L'audition du mineur dans le procès civil

par Blandine Mallevaey

Thèse de doctorat en Droit privé et sciences criminelles

Sous la direction de Jöelle Vassaux.

Soutenue le 07-12-2015

à l'Artois , dans le cadre de Ecole doctorale sciences juridiques politiques et de gestion (74) .

Le président du jury était Françoise Dekeuwer-Defossez.

Le jury était composé de Jöelle Vassaux, Françoise Dekeuwer-Defossez, Adeline Gouttenoire, Pierre Murat, Marc Juston, Jean-Louis Renchon.

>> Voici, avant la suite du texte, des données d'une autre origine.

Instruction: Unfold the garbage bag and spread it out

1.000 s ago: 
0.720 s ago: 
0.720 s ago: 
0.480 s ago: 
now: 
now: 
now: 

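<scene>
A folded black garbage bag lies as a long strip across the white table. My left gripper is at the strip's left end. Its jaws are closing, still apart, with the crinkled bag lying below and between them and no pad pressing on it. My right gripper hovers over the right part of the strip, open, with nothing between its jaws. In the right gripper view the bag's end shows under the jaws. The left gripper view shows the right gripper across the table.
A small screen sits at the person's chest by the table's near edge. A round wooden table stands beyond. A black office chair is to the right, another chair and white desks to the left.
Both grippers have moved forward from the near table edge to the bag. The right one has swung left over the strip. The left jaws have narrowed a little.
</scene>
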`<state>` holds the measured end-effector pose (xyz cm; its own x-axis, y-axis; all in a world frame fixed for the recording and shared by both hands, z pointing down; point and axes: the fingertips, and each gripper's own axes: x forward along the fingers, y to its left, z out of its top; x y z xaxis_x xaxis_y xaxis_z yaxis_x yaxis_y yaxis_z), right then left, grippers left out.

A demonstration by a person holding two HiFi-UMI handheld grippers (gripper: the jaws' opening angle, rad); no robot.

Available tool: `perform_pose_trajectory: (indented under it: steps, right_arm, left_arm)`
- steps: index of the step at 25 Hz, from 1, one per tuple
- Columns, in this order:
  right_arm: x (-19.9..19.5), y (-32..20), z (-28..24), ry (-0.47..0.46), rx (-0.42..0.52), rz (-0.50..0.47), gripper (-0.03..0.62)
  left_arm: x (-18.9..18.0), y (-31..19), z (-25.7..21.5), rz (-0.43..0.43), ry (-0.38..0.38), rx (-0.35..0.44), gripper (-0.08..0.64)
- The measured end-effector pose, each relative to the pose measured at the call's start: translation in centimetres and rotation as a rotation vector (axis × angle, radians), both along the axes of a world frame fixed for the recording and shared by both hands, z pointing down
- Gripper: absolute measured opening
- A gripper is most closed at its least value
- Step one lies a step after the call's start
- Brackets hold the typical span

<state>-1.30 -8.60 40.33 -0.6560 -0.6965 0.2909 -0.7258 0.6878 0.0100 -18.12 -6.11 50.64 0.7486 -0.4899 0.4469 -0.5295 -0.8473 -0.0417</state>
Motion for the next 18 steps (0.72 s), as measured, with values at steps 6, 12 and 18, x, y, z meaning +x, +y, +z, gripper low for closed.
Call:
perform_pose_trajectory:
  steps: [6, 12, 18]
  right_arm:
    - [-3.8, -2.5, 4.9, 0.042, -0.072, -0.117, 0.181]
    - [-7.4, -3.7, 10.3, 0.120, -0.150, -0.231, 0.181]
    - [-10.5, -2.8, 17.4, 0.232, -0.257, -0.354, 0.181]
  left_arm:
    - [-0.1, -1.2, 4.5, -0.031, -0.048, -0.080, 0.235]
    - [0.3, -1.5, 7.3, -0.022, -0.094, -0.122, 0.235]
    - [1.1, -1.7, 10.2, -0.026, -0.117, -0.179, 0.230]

Les rapporteurs étaient Adeline Gouttenoire, Pierre Murat.


  • Résumé

    La rencontre de l’enfant avec le monde de la Justice peut s’avérer fort délicate. L’enfant ne devrait jamais avoir à fréquenter les prétoires. Pourtant cette confrontation est parfois incontournable, lorsque les parents ne parviennent à régler seuls un litige concernant leur enfant, lorsqu’il est nécessaire de protéger un mineur en danger, ou encore lorsqu’il s’agit de modifier la filiation ou l’identité d’un mineur. En raison de sa vulnérabilité, de son inexpérience et de sa difficulté à saisir les enjeux, le mineur a longtemps été considéré comme un simple objet de droit, qui ne pouvait se faire entendre en justice que par la voix d’un représentant. Toutefois, le droit français a progressivement repensé le statut du mineur, faisant de lui un véritable sujet de droit, malgré son incapacité. La loi du 5 mars 2007 réformant la protection de l’enfance a consacré un droit du mineur doué de discernement à être entendu dans toute procédure civile le concernant. Bien que tardive, cette évolution est la bienvenue au regard des prescriptions de la Convention internationale des droits de l’enfant du 20 novembre 1989. Il est néanmoins regrettable que le législateur ne se soit que très peu préoccupé des modalités de mise œuvre de son droit par le mineur. Les quelques précisions apportées par le décret du 20 mai 2009 apparaissent en effet laconiques et insuffisantes, de sorte qu’il est nécessaire d’imaginer le cadre dans lequel pourront être entendus les mineurs dans le procès civil. Il apparaît que l’audition en justice du mineur doit répondre à deux impératifs a priori contradictoires, bien qu’ils concourent chacun à la recherche de l’intérêt de l’enfant : il s’agit à la fois de protéger l’enfant, qui demeure une personne potentiellement vulnérable, et de protéger sa parole, tout en permettant au mineur de participer à la prise des décisions qui le concernent, pour qu’il puisse conquérir son autonomie décisionnelle.

  • Titre traduit

    Child's hearing cour proceedings


  • Résumé

    The encounter between the child and the world of justice can be highly sensitive. The child should not attend the courtroom. Nevertheless, this confrontation is sometimes unavoidable: for instance when parents fail to settle on their own a dispute over their child, when it is necessary to protect a child at risk, or when it comes to change the first name of a minor. The minors used to be heard in court through a representative voice because of their vulnerability, lack of experience and the possible difficulty in grasping the issues. However, under the impulse of the Convention on the rights of the child, the French law has gradually recognized the minors the right to participate in the determination of their interest and in the decisions that affect them. The law of March 5th 2007, reforming the protection of the child, assured the minor capable of understanding the right to be heard in any concerned civil proceeding. It appears that the hearing of the minor in the civil proceedings must conciliate two seemingly contradictory concerns: firstly, to protect the child and his speech, and secondly, to allow the minor to participate in the decisions that affect him, in order to develop his/her autonomy, although each of these goals contributes to the search for the child's interest. It is therefore necessary to consider some solutions that promote the expression of the minor in proceedings, while ensuring the protection of his speech.